Do things fall through the cracks — no clear ownership, no reliable rhythm?
Or does structure create flow — enough to move the work without slowing the team?
03 Relationships
Is the team too comfortable — no one willing to say the hard thing?
Are people guarded and transactional — protecting themselves instead of the mission?
Or is there safety and standards — honest, accountable, and the relationship holds?
04 Problem Solving
Is everything a five-alarm fire — reactive, frantic, never getting ahead of it?
Do problems linger and fester — avoided until they explode?
Or does your team move toward hard things — calm, curious, decisive?
The harder question
Where you're strongest — is that strength creating a blind spot somewhere else? The leader who is exceptional at vision can dial it so high the team can never catch up. The leader who runs tight process can build a culture that technically functions but feels dead inside. Your greatest asset may also be your team's biggest vulnerability.

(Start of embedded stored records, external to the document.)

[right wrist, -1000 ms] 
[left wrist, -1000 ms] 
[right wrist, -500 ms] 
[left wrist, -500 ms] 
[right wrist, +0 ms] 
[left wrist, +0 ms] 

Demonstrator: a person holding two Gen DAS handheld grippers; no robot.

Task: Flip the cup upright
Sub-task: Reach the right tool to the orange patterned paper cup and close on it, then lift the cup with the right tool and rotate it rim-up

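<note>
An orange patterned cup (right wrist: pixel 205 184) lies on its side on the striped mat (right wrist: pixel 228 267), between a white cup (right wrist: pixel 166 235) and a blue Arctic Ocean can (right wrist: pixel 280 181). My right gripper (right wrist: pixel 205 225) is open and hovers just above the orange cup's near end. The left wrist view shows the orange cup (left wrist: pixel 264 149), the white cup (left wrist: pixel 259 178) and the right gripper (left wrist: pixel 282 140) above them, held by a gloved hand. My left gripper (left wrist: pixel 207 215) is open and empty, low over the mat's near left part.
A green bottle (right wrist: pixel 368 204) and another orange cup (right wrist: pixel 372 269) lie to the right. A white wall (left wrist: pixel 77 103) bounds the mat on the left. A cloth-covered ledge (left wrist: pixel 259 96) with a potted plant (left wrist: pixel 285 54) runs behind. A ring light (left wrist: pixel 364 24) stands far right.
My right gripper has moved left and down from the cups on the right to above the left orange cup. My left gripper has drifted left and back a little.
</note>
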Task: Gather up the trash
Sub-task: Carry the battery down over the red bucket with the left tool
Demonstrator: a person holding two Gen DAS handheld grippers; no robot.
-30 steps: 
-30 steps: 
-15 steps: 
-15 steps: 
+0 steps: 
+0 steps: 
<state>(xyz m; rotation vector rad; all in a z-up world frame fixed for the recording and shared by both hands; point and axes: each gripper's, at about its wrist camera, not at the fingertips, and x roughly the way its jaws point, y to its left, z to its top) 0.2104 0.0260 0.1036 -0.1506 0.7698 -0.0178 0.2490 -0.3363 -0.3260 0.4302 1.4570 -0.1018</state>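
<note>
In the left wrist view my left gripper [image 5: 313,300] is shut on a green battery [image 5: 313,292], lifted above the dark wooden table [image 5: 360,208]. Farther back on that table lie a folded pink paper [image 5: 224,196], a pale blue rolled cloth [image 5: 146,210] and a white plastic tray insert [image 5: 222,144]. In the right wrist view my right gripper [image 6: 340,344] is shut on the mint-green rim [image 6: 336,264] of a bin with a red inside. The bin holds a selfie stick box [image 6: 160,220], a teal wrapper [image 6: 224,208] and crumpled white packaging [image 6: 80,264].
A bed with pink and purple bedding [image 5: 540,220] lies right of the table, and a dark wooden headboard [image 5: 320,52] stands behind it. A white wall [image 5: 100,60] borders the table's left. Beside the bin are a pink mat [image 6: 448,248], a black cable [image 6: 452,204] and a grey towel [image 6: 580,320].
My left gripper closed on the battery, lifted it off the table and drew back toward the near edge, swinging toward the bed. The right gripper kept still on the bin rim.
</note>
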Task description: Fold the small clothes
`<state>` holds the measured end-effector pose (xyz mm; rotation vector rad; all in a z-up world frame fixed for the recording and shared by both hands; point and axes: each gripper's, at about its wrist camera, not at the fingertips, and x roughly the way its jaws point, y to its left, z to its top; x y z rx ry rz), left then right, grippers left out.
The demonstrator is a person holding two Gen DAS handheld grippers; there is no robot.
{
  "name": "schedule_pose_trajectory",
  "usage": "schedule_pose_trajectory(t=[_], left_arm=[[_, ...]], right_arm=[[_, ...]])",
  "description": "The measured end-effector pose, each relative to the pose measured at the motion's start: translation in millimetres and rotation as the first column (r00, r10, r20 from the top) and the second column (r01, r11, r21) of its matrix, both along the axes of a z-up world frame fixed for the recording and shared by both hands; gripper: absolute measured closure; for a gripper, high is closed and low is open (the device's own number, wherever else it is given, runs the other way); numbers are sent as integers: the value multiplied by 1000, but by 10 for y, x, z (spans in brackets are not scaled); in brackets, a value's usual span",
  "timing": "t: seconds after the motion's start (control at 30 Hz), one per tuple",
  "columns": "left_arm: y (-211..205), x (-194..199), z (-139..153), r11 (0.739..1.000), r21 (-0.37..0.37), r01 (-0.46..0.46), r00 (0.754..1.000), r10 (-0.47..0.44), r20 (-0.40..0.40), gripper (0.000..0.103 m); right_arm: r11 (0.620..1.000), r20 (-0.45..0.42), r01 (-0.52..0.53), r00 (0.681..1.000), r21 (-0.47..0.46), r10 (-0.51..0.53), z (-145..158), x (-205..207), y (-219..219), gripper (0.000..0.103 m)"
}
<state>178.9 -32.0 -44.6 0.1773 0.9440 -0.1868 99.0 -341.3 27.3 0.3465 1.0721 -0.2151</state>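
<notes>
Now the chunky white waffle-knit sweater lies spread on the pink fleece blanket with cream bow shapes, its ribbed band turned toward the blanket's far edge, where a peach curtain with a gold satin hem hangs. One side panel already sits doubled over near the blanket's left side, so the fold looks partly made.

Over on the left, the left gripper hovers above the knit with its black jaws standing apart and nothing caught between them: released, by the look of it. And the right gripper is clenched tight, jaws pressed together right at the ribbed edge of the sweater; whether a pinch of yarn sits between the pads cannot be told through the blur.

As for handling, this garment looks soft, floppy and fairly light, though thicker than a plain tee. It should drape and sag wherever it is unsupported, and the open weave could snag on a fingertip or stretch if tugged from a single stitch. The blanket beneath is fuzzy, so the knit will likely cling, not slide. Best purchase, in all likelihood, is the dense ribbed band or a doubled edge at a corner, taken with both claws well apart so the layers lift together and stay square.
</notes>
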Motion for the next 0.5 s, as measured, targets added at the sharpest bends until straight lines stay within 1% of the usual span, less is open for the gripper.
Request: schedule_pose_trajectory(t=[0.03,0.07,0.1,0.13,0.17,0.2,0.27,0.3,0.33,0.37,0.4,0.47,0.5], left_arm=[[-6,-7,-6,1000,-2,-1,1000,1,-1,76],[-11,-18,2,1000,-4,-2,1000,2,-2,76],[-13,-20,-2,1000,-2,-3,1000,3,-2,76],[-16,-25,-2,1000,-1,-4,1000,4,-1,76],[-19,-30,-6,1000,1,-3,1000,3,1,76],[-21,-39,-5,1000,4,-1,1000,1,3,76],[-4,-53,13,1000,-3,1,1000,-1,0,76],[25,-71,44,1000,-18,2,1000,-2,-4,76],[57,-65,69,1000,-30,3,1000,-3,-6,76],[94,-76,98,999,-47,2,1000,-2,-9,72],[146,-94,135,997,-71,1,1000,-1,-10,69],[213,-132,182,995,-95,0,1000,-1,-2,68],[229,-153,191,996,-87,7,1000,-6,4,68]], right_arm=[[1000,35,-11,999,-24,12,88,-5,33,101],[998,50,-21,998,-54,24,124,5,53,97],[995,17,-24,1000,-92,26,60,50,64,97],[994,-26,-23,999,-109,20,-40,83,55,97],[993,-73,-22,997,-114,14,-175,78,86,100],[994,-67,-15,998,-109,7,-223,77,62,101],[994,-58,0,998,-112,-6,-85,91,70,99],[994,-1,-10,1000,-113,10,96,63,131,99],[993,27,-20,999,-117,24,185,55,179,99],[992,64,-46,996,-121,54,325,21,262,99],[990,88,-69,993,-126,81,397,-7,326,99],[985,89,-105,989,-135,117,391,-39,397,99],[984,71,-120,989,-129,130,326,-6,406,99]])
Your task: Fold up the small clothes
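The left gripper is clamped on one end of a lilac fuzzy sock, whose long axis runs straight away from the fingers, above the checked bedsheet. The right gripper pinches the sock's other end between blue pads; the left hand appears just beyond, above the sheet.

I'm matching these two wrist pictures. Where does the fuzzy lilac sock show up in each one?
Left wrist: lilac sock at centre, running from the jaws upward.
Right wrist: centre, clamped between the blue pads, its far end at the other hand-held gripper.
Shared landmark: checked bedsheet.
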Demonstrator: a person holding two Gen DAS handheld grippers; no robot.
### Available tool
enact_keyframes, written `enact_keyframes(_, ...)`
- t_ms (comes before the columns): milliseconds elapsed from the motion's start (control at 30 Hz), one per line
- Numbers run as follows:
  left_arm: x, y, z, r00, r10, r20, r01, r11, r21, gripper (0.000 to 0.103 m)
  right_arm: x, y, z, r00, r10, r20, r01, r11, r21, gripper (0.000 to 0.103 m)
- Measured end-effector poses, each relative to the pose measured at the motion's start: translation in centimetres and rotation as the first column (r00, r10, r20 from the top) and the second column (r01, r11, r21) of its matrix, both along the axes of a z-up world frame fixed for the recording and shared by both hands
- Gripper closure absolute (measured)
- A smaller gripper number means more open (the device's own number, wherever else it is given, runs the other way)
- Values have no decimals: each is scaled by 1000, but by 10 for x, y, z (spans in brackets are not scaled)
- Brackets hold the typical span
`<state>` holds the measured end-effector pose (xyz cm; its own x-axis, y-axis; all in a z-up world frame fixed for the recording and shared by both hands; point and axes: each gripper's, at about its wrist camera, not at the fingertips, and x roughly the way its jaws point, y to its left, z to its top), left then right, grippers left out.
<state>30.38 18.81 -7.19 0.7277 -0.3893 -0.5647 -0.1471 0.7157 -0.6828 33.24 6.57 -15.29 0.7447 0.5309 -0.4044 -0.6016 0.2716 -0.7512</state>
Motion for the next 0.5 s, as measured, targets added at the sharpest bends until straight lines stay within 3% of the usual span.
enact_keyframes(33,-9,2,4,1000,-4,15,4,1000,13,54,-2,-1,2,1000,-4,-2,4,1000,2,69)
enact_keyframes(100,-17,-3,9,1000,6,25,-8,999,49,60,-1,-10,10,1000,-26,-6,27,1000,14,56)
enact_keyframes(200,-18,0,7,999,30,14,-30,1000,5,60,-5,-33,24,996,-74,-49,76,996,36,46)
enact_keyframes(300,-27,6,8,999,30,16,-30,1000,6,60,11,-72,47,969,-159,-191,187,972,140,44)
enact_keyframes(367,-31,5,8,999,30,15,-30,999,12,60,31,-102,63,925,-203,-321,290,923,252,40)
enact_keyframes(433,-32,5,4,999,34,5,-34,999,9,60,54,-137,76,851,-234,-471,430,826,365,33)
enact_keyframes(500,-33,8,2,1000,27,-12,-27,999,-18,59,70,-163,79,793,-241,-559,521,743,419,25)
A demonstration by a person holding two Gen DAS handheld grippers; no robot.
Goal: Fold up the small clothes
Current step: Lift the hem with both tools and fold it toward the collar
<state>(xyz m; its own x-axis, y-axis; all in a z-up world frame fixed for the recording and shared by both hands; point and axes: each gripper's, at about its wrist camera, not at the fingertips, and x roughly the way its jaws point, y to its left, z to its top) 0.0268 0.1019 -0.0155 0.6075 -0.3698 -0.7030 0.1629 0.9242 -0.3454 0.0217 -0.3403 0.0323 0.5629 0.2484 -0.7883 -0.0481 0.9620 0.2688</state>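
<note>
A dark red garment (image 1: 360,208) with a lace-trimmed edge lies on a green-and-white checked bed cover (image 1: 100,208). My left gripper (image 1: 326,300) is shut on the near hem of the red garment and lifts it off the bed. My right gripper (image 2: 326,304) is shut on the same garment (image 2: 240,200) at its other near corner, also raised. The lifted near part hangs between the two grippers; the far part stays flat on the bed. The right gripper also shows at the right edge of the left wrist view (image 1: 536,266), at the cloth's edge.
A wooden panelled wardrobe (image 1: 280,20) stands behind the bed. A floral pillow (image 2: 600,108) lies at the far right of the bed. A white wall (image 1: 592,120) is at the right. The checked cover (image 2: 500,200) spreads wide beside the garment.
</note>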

If you answered honestly, you probably already know which dial needs attention. You also may be starting to see how your strengths – the domain you naturally gravitate towards – is creating over-calibration that is impacting team performance. The more intense the change context in which a leader is operating, the stronger their instinct can be to go live in the domain where they feel most safe and confident. They hope they can “vision” or “process” or “problem solve” their way out of whatever challenge they’re facing. It can be difficult to calibrate against our strengths in order to balance and harmonize across the domains.

 

Once you have a diagnosis, the next question is whether you have the systems in place to monitor and adjust across all four over time. Because calibration isn’t a one-time fix. It’s an ongoing practice.

The Four Domains framework isn’t a formula that eliminates the need for judgment. It’s a calibration tool that helps you navigate — to see what’s out of balance, to make better decisions about where to focus, and to build the systems that let you keep calibrating over time. The uncertainty doesn’t go away. But you get better at moving through it.

 

As you embrace this approach, you also start to understand what culture really is and how to build it. Culture emerges directly from how you are calibrated. If you’re under-calibrated on vision your culture will feel aimless, uninspired. If you’re over-calibrated on problem solving your culture will feel like a fire station, always getting ready for or responding to the next emergency. You’ll focus less on optimizing any one domain, and more on harmonizing across all – and building the macro systems or “containers” to help you do that intentionally time, and include your team in that process.